--- Task brief ---
Repeat everything in the listing exactly, except for the images.

--- Dataset content ---

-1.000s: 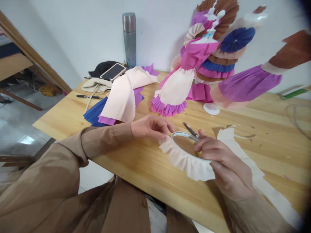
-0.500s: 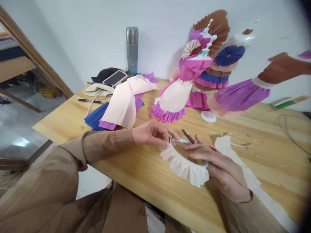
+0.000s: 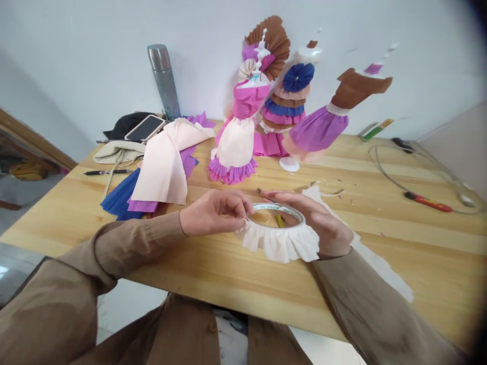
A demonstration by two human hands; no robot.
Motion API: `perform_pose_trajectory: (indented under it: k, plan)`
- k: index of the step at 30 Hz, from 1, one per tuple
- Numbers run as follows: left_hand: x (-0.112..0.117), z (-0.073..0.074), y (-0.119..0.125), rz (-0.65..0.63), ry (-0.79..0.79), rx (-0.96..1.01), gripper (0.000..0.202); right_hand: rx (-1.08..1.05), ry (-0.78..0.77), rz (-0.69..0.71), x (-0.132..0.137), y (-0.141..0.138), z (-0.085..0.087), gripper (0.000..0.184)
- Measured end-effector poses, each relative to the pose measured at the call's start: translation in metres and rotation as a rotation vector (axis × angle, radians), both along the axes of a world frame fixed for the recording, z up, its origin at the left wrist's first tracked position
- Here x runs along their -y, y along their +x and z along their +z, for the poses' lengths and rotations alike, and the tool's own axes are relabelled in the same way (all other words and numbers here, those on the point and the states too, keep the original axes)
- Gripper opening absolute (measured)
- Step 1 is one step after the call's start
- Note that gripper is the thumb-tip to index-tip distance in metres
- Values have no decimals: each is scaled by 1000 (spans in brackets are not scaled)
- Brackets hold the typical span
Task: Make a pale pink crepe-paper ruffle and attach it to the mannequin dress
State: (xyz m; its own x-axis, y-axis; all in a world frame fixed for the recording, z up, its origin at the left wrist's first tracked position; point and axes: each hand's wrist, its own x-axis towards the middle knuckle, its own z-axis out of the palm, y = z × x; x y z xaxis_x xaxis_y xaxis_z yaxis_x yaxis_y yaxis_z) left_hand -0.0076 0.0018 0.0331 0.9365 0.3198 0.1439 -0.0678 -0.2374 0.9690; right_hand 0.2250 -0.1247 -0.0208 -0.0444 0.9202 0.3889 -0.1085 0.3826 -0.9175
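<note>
A roll of tape (image 3: 279,208), its printed inner ring showing, is held tilted above the table. A gathered strip of cream crepe paper (image 3: 279,243) hangs as a ruffle along its near edge. My left hand (image 3: 218,210) is closed in a pinch on the left end of the strip, at the roll's rim. On the other side, my right hand (image 3: 323,218) has its fingers stretched out flat behind and beside the roll, touching its right side. Its thumb is partly hidden. Something small and yellow (image 3: 279,220) shows through the ring.
Paper-dressed doll forms, a pink and cream dress (image 3: 238,137) among them, stand by the wall. Folded crepe paper (image 3: 163,162), a phone (image 3: 144,128) and a flask (image 3: 164,81) are at left. A cream paper strip (image 3: 376,266) and a corded red-handled tool (image 3: 428,202) lie at right.
The view has turned to the right. The roll now sits more level, its ruffle hanging down. My right hand's fingers have moved off the ring's opening to its far right side; my left hand keeps its pinch.
</note>
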Motion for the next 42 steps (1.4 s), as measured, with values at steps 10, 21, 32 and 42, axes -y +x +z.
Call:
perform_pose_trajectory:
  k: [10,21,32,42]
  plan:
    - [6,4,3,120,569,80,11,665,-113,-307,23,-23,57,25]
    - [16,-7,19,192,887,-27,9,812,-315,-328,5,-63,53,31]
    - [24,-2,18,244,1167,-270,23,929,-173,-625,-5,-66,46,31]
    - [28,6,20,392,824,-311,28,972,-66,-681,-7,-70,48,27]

--- Response to this exercise ---
-1.000s: 
-0.500s: 
+0.000s: 
A demonstration by two human hands; no robot.
Motion API: `perform_pose_trajectory: (indented under it: k, plan)`
- k: index of the step at 30 Hz, from 1, one per tuple
- Numbers run as follows: left_hand: x (-0.112..0.117), z (-0.073..0.074), y (-0.119..0.125), rz (-0.65..0.63), ry (-0.79..0.79), rx (-0.96..1.01), gripper (0.000..0.202); right_hand: rx (-1.08..1.05), ry (-0.78..0.77), rz (-0.69..0.71), x (-0.132..0.137), y (-0.141..0.138), z (-0.085..0.087), gripper (0.000..0.184)
- Measured end-effector poses, each relative to the pose measured at the call's start: translation in metres and rotation as a rotation vector (axis × angle, radians), both along the axes of a world frame fixed for the recording, z up, its origin at the left wrist's first tracked position
- Here x runs along their -y, y along their +x and z along their +z, for the poses' lengths and rotations alike, and the tool's own axes are relabelled in the same way (all other words and numbers here, those on the point and the states too, keep the original axes)
- Gripper opening absolute (measured)
- Step 1 is one step after the call's start
- Note that gripper is the thumb-tip to index-tip distance in metres
- Values have no decimals: each is scaled by 1000 (spans in brackets are not scaled)
- Brackets hold the typical span
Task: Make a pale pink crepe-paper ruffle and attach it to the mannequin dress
State: (xyz m; its own x-axis, y-axis; all in a world frame fixed for the recording, z up, its origin at the left wrist's first tracked position; point and axes: each hand's wrist, its own x-axis towards the middle knuckle, its own z-axis out of the palm, y = z × x; x y z xaxis_x xaxis_y xaxis_z yaxis_x yaxis_y yaxis_z) left_hand -0.0076 0.0018 0.0331 0.9365 0.3198 0.1439 -0.0678 -0.2374 0.9690; right_hand 0.2250 -0.1247 -0.0208 -0.0444 0.9202 0.3889 -0.1085 0.3826 -0.9175
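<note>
A roll of tape (image 3: 279,208), its printed inner ring showing, is held tilted above the table. A gathered strip of cream crepe paper (image 3: 279,243) hangs as a ruffle along its near edge. My left hand (image 3: 218,210) is closed in a pinch on the left end of the strip, at the roll's rim. On the other side, my right hand (image 3: 323,218) has its fingers stretched out flat behind and beside the roll, touching its right side. Its thumb is partly hidden. Something small and yellow (image 3: 279,220) shows through the ring.
Paper-dressed doll forms, a pink and cream dress (image 3: 238,137) among them, stand by the wall. Folded crepe paper (image 3: 163,162), a phone (image 3: 144,128) and a flask (image 3: 164,81) are at left. A cream paper strip (image 3: 376,266) and a corded red-handled tool (image 3: 428,202) lie at right.
The view has turned to the right. The roll now sits more level, its ruffle hanging down. My right hand's fingers have moved off the ring's opening to its far right side; my left hand keeps its pinch.
</note>
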Motion for the next 42 steps (1.4 s), as measured, with values at steps 10, 21, 32 and 42, axes -y +x +z.
Call:
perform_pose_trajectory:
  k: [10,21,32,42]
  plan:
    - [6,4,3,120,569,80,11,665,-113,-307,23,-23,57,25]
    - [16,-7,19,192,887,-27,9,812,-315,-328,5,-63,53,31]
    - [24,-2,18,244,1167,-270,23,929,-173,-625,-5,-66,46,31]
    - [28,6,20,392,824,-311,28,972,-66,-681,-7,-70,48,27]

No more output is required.